(Work order): Search the material below for the word "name" and copy every line in which it occurs.

# # # # # # #

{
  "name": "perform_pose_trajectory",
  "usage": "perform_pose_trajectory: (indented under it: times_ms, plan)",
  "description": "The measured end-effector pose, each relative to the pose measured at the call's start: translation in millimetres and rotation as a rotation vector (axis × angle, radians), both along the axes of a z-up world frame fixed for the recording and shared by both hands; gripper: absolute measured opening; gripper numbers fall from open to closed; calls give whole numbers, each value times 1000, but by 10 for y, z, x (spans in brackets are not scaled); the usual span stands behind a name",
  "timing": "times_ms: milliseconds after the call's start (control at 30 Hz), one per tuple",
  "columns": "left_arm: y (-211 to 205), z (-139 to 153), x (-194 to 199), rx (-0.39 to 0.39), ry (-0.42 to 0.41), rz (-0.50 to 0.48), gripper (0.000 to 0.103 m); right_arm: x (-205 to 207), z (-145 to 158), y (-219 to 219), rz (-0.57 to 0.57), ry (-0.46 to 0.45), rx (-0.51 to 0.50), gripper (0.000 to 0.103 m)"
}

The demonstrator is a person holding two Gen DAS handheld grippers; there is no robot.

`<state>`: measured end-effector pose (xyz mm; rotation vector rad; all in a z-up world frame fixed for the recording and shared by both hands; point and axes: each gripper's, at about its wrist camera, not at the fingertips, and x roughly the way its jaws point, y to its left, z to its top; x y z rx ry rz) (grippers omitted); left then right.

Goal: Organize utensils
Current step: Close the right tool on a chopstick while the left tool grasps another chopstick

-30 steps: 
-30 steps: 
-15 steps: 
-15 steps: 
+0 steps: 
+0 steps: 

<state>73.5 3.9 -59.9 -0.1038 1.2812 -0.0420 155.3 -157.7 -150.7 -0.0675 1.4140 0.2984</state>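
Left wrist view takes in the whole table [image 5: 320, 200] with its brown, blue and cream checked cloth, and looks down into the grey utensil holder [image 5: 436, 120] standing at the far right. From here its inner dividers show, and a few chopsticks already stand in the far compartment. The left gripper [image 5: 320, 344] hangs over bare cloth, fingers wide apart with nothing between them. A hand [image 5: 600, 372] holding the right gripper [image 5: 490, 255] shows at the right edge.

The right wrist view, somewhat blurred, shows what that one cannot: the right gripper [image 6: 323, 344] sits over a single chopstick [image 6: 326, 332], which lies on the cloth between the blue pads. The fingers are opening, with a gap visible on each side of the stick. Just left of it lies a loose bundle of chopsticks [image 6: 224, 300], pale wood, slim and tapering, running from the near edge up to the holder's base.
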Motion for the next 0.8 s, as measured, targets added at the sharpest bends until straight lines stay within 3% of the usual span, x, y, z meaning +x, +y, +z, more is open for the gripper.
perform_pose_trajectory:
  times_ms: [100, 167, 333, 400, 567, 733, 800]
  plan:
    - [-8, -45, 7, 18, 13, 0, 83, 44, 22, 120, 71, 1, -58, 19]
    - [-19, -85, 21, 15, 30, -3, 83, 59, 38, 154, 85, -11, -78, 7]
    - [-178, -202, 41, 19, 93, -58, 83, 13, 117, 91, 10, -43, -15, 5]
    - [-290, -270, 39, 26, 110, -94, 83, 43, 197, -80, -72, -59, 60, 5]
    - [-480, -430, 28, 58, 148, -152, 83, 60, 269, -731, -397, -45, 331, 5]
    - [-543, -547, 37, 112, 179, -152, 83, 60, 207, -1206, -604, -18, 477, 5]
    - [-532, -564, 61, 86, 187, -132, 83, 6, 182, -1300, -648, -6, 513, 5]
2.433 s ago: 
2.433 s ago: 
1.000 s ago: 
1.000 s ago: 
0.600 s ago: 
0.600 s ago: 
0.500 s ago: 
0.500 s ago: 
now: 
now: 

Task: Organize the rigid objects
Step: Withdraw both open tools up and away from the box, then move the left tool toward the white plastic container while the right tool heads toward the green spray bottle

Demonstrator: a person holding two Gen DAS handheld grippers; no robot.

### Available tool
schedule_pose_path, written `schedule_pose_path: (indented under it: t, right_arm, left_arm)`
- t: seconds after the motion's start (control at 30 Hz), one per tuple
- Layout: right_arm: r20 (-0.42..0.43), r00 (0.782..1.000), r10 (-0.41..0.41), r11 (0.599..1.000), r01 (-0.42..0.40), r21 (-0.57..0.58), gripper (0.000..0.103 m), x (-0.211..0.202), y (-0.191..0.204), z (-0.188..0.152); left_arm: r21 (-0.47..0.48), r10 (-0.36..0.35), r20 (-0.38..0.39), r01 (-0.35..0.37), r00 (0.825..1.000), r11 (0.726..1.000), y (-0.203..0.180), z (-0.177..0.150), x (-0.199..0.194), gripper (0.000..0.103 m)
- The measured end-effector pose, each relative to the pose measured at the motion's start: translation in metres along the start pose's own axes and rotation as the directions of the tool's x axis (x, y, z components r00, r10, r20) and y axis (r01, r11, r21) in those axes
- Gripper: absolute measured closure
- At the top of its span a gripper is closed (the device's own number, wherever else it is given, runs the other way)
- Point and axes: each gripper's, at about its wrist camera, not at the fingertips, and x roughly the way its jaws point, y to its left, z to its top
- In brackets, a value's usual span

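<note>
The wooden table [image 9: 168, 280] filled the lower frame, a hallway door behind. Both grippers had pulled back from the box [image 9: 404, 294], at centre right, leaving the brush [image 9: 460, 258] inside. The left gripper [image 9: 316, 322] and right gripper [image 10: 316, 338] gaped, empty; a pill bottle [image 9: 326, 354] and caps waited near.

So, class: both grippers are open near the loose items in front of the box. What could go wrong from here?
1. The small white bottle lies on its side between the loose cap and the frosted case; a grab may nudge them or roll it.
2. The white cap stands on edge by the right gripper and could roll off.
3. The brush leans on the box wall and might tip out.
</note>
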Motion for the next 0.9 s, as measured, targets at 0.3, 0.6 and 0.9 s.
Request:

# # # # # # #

(Result for this task):
  "name": "perform_pose_trajectory",
  "description": "The measured end-effector pose, each relative to the pose measured at the call's start: translation in millimetres and rotation as a rotation vector (axis × angle, radians), both along the axes of a z-up world frame fixed for the recording and shared by both hands; gripper: absolute measured opening; gripper numbers fall from open to closed; calls give whole numbers, each value times 1000, but by 10 for y, z, x (spans in brackets are not scaled); the usual span stands behind a name",

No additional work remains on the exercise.